*** Supplied material

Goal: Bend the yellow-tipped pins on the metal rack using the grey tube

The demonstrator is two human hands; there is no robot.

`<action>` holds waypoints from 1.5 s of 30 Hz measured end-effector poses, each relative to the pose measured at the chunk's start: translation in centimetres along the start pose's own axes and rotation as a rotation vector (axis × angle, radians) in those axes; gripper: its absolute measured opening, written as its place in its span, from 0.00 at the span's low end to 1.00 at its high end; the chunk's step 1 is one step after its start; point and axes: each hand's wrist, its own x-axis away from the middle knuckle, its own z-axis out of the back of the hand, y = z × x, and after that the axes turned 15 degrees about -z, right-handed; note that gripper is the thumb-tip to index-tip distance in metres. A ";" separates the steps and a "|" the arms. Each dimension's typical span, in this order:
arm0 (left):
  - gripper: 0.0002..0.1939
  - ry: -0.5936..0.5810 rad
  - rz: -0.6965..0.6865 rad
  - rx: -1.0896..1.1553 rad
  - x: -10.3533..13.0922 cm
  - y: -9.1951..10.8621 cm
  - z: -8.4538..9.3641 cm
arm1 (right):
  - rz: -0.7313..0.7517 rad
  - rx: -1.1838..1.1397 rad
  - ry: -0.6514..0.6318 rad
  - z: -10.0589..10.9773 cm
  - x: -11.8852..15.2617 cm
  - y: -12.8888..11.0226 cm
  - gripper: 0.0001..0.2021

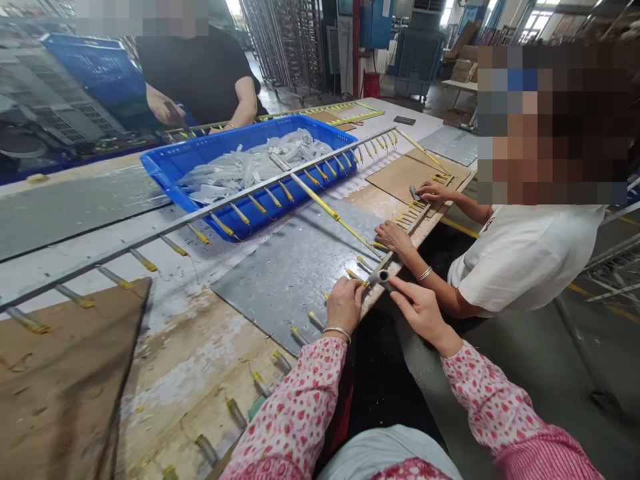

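A ladder-like metal frame (290, 175) lies across the table, its rails bearing several short grey pegs with yellow ends and thin wires. My left hand (345, 303) is at the near rail, thumb and fingers pinched together beside a yellow-ended peg (354, 274); what lies between the fingertips is too small to make out. My right hand (421, 312) is closed on a grey tube-like tool (382, 275), its round hollow end facing left, close to the left fingertips. More pegs (299, 335) stick out along the near rail, left of my left hand.
A blue crate (250, 227) full of translucent pieces stands behind the frame. On my right, a co-worker's hands (395, 237) work at the same rail. Another person in black (200, 80) stands across the table. Brown boards (65, 373) and a grey sheet (280, 267) cover parts of the tabletop.
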 end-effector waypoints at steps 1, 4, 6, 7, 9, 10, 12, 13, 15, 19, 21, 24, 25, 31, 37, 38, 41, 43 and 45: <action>0.06 0.004 -0.005 -0.001 0.0 0.0 0.0 | 0.018 -0.045 0.068 0.1 -0.1 -0.1 0.16; 0.06 -0.003 0.000 0.001 0.0 -0.1 0.0 | 0.035 -0.062 0.120 -0.2 -0.3 0.0 0.16; 0.06 -0.017 0.015 0.005 0.0 -0.1 0.0 | 0.000 0.013 0.003 -0.5 -0.3 0.3 0.17; 0.06 -0.024 0.018 0.007 0.0 -0.2 0.0 | -0.019 0.044 -0.050 -0.5 -0.3 0.5 0.17; 0.06 -0.025 0.014 0.010 0.0 -0.2 0.0 | -0.037 0.038 -0.057 -0.3 -0.3 0.5 0.17; 0.06 -0.022 0.008 0.012 0.0 -0.2 0.0 | -0.032 0.002 -0.014 -0.1 -0.3 0.5 0.17; 0.06 -0.016 0.000 0.017 0.0 -0.2 0.0 | -0.013 -0.079 0.098 0.0 -0.3 0.4 0.17; 0.06 -0.015 -0.001 0.018 0.0 -0.2 0.0 | -0.007 -0.098 0.122 0.0 -0.3 0.4 0.17; 0.06 -0.020 0.001 0.022 0.0 -0.2 0.1 | -0.011 -0.075 0.048 -0.3 -0.3 0.6 0.17; 0.07 -0.027 0.000 0.024 -0.1 -0.2 0.2 | -0.051 -0.019 -0.105 -0.3 -0.3 0.9 0.17; 0.08 -0.021 -0.001 0.023 -0.1 -0.2 0.3 | -0.058 -0.078 0.006 -0.2 -0.3 0.8 0.17; 0.08 -0.025 -0.008 0.014 -0.1 -0.3 0.3 | -0.043 -0.116 0.074 -0.4 -0.3 0.6 0.18; 0.08 -0.034 -0.014 0.006 -0.1 -0.3 0.3 | -0.039 -0.090 0.029 -0.6 -0.3 0.6 0.18; 0.07 -0.087 0.010 -0.081 0.0 0.0 0.4 | -0.045 -0.051 -0.014 -0.5 -0.4 0.3 0.17; 0.07 -0.074 0.006 -0.070 0.0 0.1 0.3 | -0.038 -0.040 -0.055 -0.6 -0.3 0.5 0.18; 0.07 -0.078 0.001 -0.069 0.0 0.1 0.3 | -0.049 -0.020 -0.100 -0.6 -0.4 0.6 0.18; 0.06 -0.076 -0.006 -0.071 -0.1 0.2 0.4 | -0.054 -0.061 -0.052 -0.4 -0.4 0.5 0.18; 0.06 -0.065 -0.007 -0.074 -0.1 0.2 0.4 | -0.043 -0.120 0.042 -0.2 -0.4 0.4 0.18; 0.06 -0.062 -0.011 -0.078 -0.1 0.2 0.3 | -0.041 -0.105 0.032 -0.3 -0.3 0.3 0.18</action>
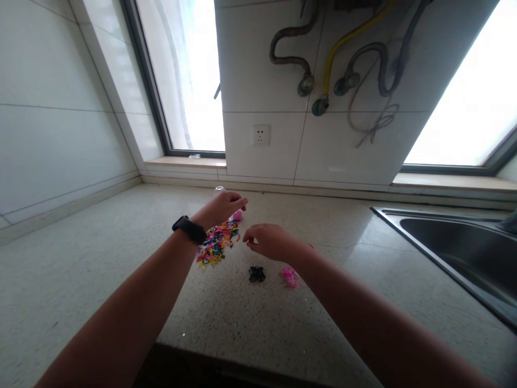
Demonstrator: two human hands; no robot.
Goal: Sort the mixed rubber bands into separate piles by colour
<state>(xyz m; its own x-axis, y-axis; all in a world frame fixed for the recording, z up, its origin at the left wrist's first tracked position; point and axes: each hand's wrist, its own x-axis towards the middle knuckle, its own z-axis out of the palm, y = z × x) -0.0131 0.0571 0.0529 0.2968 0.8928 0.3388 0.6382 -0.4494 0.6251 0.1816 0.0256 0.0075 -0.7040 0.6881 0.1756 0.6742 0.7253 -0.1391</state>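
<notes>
A heap of small multicoloured bands [218, 242] lies on the speckled counter [226, 318], partly hidden by my left wrist. My left hand [226, 207], with a black watch on the wrist, is over the heap's far end, beside a pink round thing [237, 216]. Its fingers are closed; what they hold, if anything, is too small to name. To the right of the heap, my right hand [264, 240] has its thumb and fingertips pinched together, their contents not discernible. Nearer the front edge sit a small black pile [257, 274] and a small pink pile [290, 277], the latter beside my right forearm.
A metal sink [452, 248] is set into the counter at the right. A can-like object [218, 189] stands behind my left hand. The tiled back wall carries a socket [260, 135], hoses and valves [320, 106].
</notes>
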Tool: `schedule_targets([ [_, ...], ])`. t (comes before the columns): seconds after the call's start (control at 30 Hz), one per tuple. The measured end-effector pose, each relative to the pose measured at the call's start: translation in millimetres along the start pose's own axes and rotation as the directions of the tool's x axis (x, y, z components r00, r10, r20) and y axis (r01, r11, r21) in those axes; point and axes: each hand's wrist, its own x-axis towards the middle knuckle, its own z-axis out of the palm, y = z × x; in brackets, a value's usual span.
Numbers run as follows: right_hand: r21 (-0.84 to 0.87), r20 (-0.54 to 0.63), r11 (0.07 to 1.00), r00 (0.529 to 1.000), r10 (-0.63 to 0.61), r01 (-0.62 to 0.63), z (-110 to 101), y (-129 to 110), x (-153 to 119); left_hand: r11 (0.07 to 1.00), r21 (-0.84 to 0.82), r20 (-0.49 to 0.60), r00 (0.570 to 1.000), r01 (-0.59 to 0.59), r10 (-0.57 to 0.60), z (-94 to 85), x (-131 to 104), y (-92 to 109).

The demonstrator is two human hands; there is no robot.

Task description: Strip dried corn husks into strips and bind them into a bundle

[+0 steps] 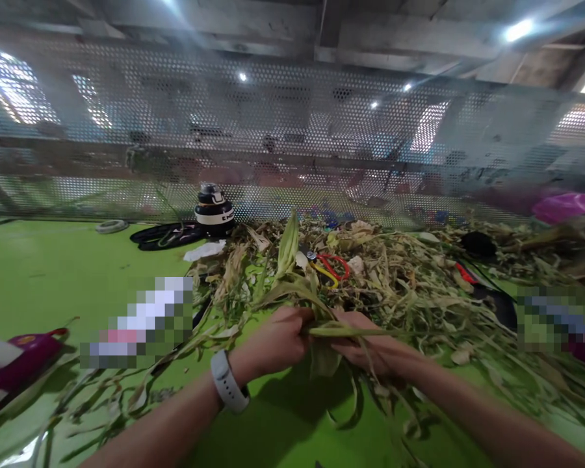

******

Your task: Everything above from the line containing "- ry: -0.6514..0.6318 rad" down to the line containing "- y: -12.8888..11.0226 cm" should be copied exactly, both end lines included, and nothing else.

Task response:
  - ry: -0.6514..0.6318 rad
  - z: -10.0589..10.9773 cm
  - x: -11.8852..15.2617 cm
  - y: -12.8888..11.0226 cm

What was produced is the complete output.